It’s true, but I would advise exploring library-only alternatives first.
For example, I just coded something that lets you do the following:
val answer =
attempt:
val a = aOpt.?
val b = bOpt.?
bar(b, a).? // bar(a, b) returns Boolean
foo(a, b)
.default:
d
The ability of Scala 3 to create custom very low overhead (low runtime overhead and low syntactic overhead) syntax like this is pretty good. Yes, it doesn’t have the actual comprehension, so you have to type val
a couple of times. But if you interpret .?
as “get a value, or run a test, and bail out otherwise”, then it’s really compact and clear. And it’s a 100% library solution.
Don’t want to save the unpacked options? Fine. Just unpack them again:
val answer =
attempt:
bar(bOpt.?, aOpt.?).?; foo(aOpt.?, bOpt.?)
.default:
d
One-liner? Okay, you can:
val answer = attempt{ bar(bOpt.?, aOpt.?).?; foo(aOpt.?, bOpt.?) }.default(d)
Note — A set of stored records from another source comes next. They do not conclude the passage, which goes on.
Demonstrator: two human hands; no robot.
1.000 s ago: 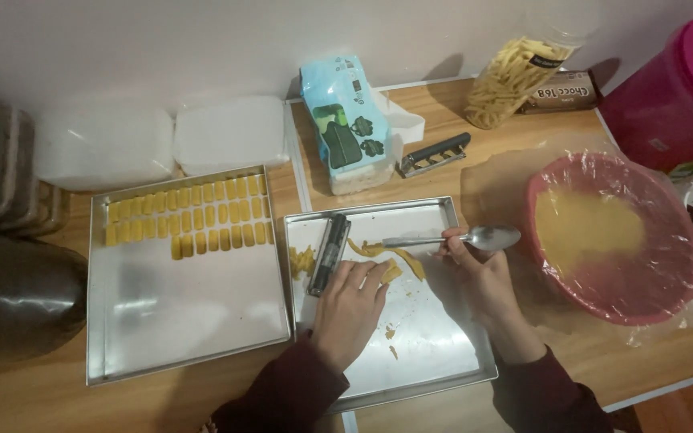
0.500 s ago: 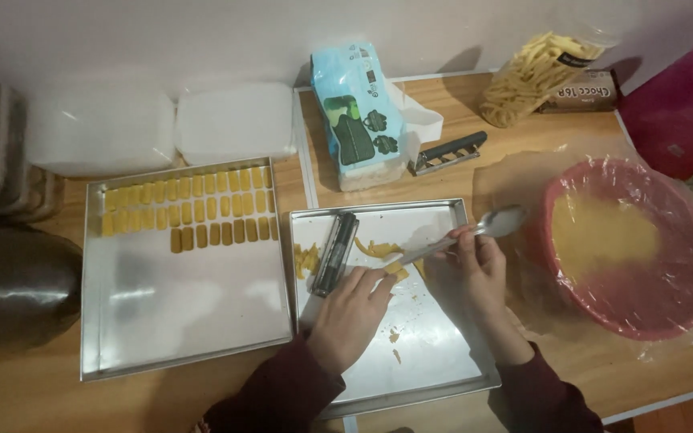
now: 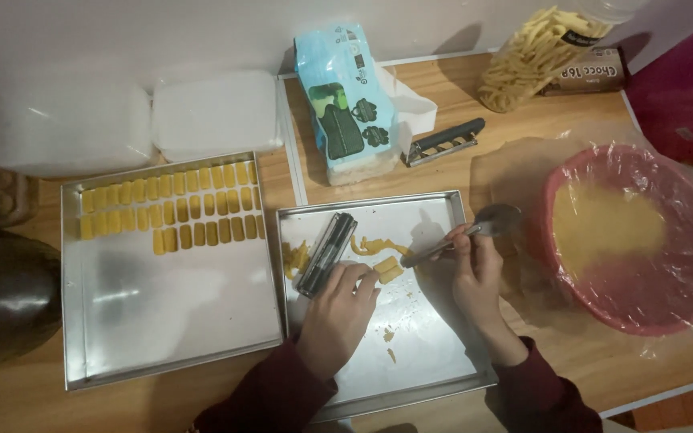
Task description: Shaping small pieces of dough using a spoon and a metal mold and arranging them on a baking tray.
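The left hand (image 3: 337,309) is resting flat on the smaller square metal tray (image 3: 435,353), its loosely bent fingers touching the lower end of a long dark metal dough press (image 3: 326,254) that is lying at the tray's upper left. The right hand (image 3: 475,277) is closing around the handle of a steel spoon (image 3: 463,234), whose bowl is passing over the tray's right rim. Yellow dough pieces (image 3: 385,258) are lying between the hands; it is hard to see whether the spoon handle is touching them. Left of this tray, a larger metal tray (image 3: 170,321) is carrying rows of small yellow dough bars (image 3: 172,210). Right of it, a red plastic bowl covered with clear film (image 3: 635,240) is standing on the wooden desk (image 3: 523,160).
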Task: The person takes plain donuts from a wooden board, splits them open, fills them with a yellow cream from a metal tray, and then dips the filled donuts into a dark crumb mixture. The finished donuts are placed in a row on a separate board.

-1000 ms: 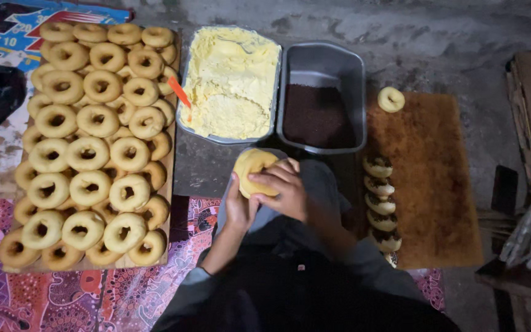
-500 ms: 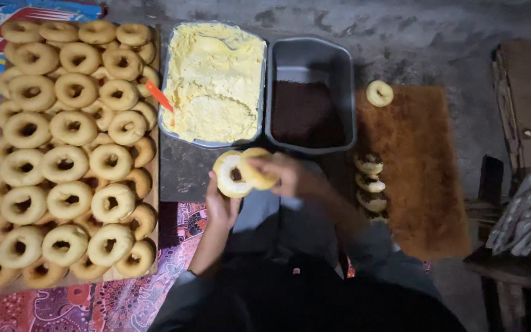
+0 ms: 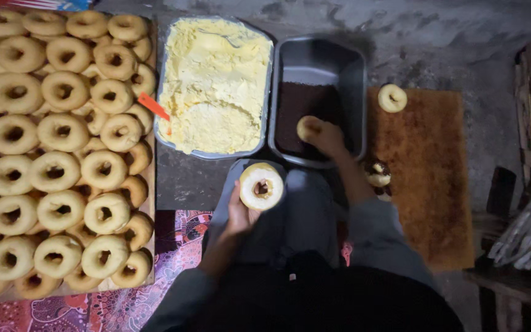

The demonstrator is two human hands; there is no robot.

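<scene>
The head camera is looking straight down at a person sitting at a dark, rough work surface.

A strip of printed packaging or poster (image 3: pixel 7 5) in blue and red is peeking out along the upper left edge of the frame. A patterned pink and purple cloth (image 3: pixel 149 304) is showing at the lower left.

A wooden board (image 3: pixel 152 184) is filling the left side of the frame, crowded with plain ring doughnuts (image 3: pixel 56 132) lying in overlapping rows. Just right of it, at upper centre, a metal tray (image 3: pixel 264 123) is holding pale yellow cream (image 3: pixel 213 86), with an orange spatula handle (image 3: pixel 153 106) resting on its left rim. Beside that, a grey rectangular tin (image 3: pixel 351 67) is holding dark brown chocolate crumbs (image 3: pixel 302 110). A brown board (image 3: pixel 425 184) is lying at the right, with one doughnut (image 3: pixel 392 98) near its top edge and a chocolate-topped doughnut (image 3: pixel 377 173) at its left edge.

The left hand (image 3: pixel 241 215) is sitting at lower centre, palm up, fingers curled around a cream-filled doughnut half (image 3: pixel 261 186) held flat above the person's lap. The right hand (image 3: pixel 327 136) is reaching forward into the grey tin, fingers closed on a second doughnut half (image 3: pixel 308 128) and pressing it against the crumbs.
</scene>
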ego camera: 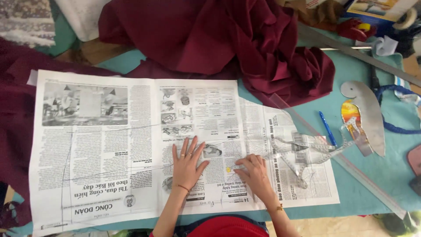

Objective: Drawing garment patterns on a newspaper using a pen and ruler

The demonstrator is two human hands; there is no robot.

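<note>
While the newspaper sheet (109,145) lies spread flat across the teal worktop (386,171), the left hand (187,163) is pressed palm-down on its middle columns, its grip spread wide with all fingers fanned and nothing held. The right hand (254,173) is laid just beside it on the same sheet, its grip pressed together at the fingertips near a small yellow piece (228,169), possibly tailor's chalk; whether that piece is actually pinched cannot be told. Faint drawn lines are seen crossing the print on the left half of the paper. A clear curved ruler (302,153) is rested on the right end of the sheet, near the right hand but apart from it. A long clear straight ruler (351,164) is laid diagonally at the paper's right edge, and a blue pen (327,128) is seen just beyond it. A curved grey template (370,116) is placed further right. Dark red cloth (210,39) is heaped at the far side of the worktop and is spread under the paper's left end.
</note>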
Yes, it does take a little more getting used to than a new language construct, but the advantage is that you don’t have to convince anyone of anything to start using this. It just takes a bit of code. (And Scala 3.3 with boundary/break
.)
If you want to sequence with &&
instead of ;
, that’s easy enough too. Want to chain multiple .attempt
s? Also easy.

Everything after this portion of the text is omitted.